Persons who care for severely immunosuppressed persons who require a protective environment should not receive LAIV (live attenuated influenza vaccine), or should avoid contact with such persons for 7 days after receipt, given the theoretical risk for transmission of the live attenuated vaccine virus.2

The blame game employed by vaccine apologists to condemn and, in some cases, call for the execution of people,3 who express concern about the safety of vaccines and who dare to insist on making their own informed vaccine decisions, is so blatantly ironic and irrational that it’s hard to see how the sport attracts any fans at all.

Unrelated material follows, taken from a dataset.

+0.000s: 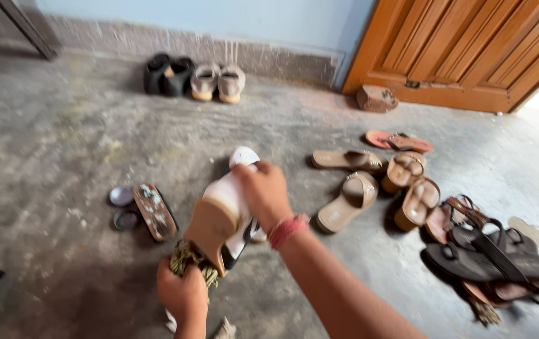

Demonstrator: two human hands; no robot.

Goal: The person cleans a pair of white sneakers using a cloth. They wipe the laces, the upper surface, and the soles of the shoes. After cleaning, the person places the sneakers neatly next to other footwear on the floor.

The (supposedly) protected fearing the unprotected. It defies reason.


References:

4 Responses

  1. The term, ‘herd immunity’, was coined by researcher, A. W. Hedrich, after he had studied the epidemiology of measles in USA between 1900-1931. His study published in the May, 1933 American Journal of Epidemiology concluded that when 68% of children younger than 15 yrs old had become immune to measles via infection, measles epidemics ceased. Two things about this. One, this was an observation about a population of UN-vaccinated children. Two, another explanation for this is that by the 68% mark, that particular wave of illness was dying down anyway!

    1. What happens in populations, per classical epidemiology, in un-vaccinated, is a bell curve of infection by disease pathogen. Pathogen introduced, infection spikes, the weak die, immunity takes hold and infections drop off. If they would follow this model in Brazil, they would find, and its apparent now, that microcephaly has dropped pretty dramatically. Which would show that mosquitoes carrying Zika, were not the cause….since Zika is an old virus in the area. We cannot trust the “official” agencies of health any longer!

  2. I’ve been trying to get this through to certain friends but their minds will not receive it. Hep B vaccine does not mean you can’t get Hepatitis. What’s so hard to understand. I give up on trying to preach logic.

  3. Re shedding, the intake form for potential blood donors asks about recent vaccinations, suggesting they’re well aware of shedding. It wasn’t just two thousand years ago that people asked if the right hand knew what the left was doing.